Examples of the antistatic partial layer include a layer containing a resin component and an antistatic agent.
The resin component is not particularly limited as long as it can fix the antistatic agent.
Examples of such resin components include acrylic resins, urethane resins, silicone resins, rubber resins, polyester resins and the like.

The antistatic agent may be any antistatic agent and is not particularly limited.
Examples of the antistatic agent include those similar to those shown as the antistatic agent in the base film (α).
The content of the antistatic agent contained in the antistatic partial layer is not particularly limited, and can be appropriately determined according to the desired antistatic property.

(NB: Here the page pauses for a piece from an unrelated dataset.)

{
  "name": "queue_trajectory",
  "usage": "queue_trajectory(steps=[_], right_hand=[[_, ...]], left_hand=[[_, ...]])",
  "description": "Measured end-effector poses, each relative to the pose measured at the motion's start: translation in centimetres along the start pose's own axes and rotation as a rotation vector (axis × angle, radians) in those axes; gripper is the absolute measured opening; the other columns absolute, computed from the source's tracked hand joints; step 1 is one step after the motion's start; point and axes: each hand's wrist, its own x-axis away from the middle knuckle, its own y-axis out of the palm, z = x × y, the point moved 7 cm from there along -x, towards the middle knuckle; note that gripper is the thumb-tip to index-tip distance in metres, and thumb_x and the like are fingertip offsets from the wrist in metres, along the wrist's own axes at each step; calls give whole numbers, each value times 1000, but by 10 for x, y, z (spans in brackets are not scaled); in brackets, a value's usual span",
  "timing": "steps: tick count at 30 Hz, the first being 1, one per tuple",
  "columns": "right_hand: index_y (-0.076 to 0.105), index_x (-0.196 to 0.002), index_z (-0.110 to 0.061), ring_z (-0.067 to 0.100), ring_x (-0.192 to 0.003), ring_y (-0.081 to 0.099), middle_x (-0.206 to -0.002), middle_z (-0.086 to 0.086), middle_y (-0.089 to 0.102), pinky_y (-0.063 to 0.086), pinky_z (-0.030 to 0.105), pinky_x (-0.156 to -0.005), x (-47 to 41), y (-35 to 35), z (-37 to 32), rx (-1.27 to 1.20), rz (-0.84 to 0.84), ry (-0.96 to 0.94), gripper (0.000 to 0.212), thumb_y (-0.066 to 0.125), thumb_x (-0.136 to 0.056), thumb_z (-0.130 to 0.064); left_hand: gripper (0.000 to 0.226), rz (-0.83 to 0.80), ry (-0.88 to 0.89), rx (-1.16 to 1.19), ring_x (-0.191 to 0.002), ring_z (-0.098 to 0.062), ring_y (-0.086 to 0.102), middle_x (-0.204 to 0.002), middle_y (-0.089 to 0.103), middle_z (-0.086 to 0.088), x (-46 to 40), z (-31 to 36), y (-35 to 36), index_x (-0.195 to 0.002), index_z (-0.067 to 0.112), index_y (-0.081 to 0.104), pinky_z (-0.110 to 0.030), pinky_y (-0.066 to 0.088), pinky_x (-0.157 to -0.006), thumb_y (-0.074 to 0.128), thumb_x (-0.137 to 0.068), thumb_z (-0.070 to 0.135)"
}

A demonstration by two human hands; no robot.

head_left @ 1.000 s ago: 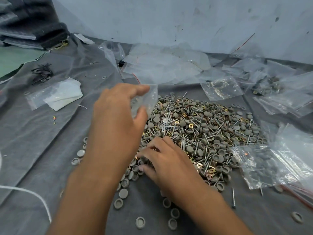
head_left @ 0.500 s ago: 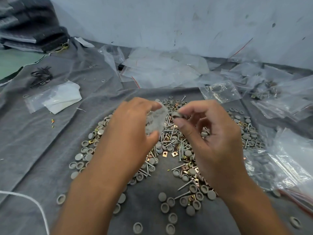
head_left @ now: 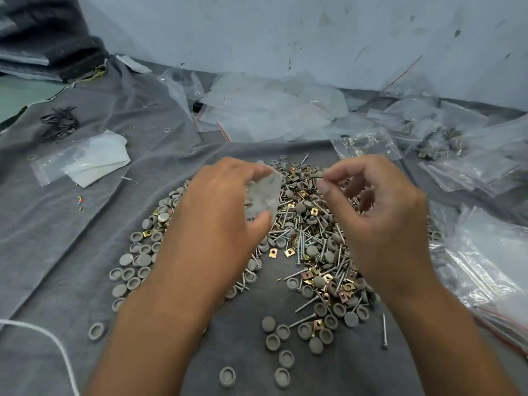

The peelable partial layer is a layer having peelability and constitutes one outermost layer of the release film. In the gas barrier adhesive film of the present invention, by adjoining the peelable partial layer to the adhesive resin layer, the adhesive resin layer of the gas barrier adhesive film of the present invention can be exposed more efficiently.

The thickness of the peelable partial layer is not particularly limited, but is usually 0.01 to 3.0 μm, preferably 0.03 to 2.0 μm.

The peelable partial layer can be formed by using a peeling agent.
Examples of the release agent include olefin resins such as polyethylene and polypropylene; rubber elastomers such as isoprene resins and butadiene resins; long-chain alkyl resins; alkyd resins; fluororesins; silicone resins; and the like. Can be mentioned.

The laminated film (γ) is formed, for example, by applying a coating liquid containing an antistatic agent or the like on a base film (γ) and drying the obtained coating film to form an antistatic partial layer. It can be produced by applying a release agent on the antistatic partial layer and drying the obtained coating film to form a releaseable partial layer.
The coating method and the drying method are not particularly limited, and known methods can be appropriately used.

[Gas barrier adhesive film]
The gas barrier adhesive film of the present invention has the gas barrier unit and the adhesive unit, and the adhesive resin layer of the adhesive unit is directly on the gas barrier layer of the gas barrier unit or another layer. The protective film and the release film each form an outermost layer.

Examples of the gas barrier adhesive film of the present invention include those shown in FIGS. 1 and 2.
The gas barrier adhesive film (1) shown in FIG. 1 (A) has a gas barrier unit (4) composed of a protective film (2) / a gas barrier layer (3) and an adhesive resin layer (5) / release film (6). It has an adhesive unit (7) made of, and the adhesive resin layer (5) is directly laminated on the gas barrier layer (3), and the protective film (2) and the release film (6) are formed. Each has a layer structure constituting the outermost layer.

Further, as shown in FIG. 1 (B), the protective film (2) has a surface (A) (8) and a surface (B) (9). The surface resistivity of the surfaces (A) and (8) is 5.0 × 10 ¹¹ Ω / □ or less.
On the other hand, the release film (6) has a surface (C) (10) and a surface (D) (11). The surface resistivity of at least one of the surfaces of the surface (C) (10) and the surface (D) (11) is 5.0 × 10 ¹¹ Ω / □ or less.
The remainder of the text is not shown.